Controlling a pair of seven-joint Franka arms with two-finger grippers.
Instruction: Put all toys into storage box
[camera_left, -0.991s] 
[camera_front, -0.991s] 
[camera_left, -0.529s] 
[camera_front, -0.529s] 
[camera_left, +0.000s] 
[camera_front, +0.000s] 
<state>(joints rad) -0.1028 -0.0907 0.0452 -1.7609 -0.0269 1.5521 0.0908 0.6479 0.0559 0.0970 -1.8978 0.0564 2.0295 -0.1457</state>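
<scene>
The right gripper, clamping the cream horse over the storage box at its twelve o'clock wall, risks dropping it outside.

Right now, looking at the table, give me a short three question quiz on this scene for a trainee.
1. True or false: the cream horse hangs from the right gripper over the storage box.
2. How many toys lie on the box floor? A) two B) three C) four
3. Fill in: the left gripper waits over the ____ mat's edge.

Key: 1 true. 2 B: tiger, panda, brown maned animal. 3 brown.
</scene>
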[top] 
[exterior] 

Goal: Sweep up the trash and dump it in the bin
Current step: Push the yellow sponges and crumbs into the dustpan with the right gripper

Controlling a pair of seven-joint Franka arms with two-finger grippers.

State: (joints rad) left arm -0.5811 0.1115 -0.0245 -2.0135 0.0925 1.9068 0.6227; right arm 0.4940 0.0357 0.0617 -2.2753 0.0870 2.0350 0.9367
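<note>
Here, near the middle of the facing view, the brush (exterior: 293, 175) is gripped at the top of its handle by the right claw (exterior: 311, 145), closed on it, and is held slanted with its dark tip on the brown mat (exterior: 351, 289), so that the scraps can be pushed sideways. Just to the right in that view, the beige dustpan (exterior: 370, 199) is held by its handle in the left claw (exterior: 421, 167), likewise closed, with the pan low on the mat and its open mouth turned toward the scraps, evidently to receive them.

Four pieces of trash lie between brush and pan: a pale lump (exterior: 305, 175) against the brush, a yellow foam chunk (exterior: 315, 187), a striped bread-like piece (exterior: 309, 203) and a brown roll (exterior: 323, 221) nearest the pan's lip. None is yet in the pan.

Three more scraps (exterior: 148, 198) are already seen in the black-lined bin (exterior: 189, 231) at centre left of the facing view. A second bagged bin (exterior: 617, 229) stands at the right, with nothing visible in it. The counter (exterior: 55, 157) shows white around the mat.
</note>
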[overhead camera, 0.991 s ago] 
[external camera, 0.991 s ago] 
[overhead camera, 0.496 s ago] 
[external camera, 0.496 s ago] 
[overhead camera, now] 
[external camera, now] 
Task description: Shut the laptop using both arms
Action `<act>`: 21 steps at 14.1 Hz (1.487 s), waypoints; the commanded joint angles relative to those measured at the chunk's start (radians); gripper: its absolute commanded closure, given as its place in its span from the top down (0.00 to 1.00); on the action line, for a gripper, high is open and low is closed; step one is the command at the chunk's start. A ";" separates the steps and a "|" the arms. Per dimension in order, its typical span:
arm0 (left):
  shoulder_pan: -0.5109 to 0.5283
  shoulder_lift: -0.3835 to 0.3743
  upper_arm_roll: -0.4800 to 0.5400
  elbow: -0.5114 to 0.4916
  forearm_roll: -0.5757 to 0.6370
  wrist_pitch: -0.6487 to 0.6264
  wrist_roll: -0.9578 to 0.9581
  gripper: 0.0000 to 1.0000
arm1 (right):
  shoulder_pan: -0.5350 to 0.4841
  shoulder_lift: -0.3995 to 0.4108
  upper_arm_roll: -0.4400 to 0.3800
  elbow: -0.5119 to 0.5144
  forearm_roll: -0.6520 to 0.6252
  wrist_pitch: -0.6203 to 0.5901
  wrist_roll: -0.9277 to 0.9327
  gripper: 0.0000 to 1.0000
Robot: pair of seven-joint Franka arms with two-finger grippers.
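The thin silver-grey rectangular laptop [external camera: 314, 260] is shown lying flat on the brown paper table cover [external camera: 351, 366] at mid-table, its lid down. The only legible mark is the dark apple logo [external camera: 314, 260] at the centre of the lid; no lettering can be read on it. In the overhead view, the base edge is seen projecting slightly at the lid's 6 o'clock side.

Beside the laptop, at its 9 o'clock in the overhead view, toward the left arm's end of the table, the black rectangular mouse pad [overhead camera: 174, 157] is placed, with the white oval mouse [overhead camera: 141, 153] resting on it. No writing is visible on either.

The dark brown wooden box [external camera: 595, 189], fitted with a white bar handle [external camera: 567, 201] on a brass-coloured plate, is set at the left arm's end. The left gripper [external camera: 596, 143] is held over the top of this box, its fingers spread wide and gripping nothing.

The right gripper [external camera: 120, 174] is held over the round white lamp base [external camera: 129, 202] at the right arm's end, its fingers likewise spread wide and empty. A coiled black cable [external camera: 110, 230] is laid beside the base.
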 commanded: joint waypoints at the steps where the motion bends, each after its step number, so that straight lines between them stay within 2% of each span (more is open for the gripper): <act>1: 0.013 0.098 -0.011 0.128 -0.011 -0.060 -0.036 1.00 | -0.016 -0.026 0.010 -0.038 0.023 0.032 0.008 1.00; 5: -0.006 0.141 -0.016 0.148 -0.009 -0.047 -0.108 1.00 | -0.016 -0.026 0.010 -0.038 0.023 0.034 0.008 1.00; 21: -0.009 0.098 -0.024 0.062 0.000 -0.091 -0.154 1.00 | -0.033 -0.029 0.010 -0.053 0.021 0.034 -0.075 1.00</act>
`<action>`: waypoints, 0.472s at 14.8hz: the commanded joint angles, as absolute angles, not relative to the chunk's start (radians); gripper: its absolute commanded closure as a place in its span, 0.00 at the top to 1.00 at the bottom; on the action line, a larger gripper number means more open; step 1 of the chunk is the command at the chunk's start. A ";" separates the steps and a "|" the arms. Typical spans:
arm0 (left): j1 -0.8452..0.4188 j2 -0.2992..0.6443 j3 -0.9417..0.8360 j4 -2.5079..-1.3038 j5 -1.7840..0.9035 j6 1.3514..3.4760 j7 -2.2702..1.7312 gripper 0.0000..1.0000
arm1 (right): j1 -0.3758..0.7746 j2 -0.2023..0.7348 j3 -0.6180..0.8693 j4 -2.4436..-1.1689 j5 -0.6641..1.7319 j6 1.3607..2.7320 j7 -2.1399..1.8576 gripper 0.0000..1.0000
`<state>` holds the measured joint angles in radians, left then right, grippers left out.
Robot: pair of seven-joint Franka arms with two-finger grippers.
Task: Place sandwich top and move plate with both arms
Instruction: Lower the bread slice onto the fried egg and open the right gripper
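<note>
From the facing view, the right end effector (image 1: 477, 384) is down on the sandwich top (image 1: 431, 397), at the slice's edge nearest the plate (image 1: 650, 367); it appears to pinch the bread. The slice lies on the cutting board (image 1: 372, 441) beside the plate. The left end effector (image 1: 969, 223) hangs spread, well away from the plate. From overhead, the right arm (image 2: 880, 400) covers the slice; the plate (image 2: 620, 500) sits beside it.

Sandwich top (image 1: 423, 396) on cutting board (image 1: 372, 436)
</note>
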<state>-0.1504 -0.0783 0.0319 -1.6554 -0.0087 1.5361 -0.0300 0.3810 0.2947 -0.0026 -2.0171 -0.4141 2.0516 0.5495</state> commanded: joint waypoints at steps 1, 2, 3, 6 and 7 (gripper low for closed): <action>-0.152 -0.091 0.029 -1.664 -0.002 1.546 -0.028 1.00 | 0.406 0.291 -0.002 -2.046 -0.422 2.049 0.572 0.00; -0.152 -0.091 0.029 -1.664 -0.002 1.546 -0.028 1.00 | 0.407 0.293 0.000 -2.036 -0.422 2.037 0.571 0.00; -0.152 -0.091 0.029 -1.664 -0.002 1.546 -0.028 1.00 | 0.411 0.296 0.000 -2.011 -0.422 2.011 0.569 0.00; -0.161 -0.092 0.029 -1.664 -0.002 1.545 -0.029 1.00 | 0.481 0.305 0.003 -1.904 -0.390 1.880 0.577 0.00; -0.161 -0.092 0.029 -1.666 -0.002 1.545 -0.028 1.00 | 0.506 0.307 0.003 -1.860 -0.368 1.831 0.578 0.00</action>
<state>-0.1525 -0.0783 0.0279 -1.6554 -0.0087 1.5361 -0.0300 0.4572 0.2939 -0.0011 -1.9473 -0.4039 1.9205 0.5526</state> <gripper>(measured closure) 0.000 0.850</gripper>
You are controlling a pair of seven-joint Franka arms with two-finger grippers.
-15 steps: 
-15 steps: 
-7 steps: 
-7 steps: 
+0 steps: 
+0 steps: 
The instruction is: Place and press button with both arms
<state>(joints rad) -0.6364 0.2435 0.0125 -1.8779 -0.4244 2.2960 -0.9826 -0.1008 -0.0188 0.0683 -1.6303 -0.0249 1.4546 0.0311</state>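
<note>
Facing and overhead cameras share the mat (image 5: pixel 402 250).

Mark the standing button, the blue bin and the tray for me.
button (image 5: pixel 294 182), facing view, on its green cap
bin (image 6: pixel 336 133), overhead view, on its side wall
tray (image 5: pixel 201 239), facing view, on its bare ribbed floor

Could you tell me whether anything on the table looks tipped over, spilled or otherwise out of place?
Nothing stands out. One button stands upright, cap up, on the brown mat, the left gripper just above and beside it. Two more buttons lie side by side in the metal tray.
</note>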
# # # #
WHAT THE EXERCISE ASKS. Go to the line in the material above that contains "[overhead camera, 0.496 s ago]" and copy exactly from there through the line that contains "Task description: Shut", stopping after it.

RESPONSE AREA.
[overhead camera, 0.496 s ago] 
[external camera, 0.496 s ago] 
[overhead camera, now] 
[external camera, now] 
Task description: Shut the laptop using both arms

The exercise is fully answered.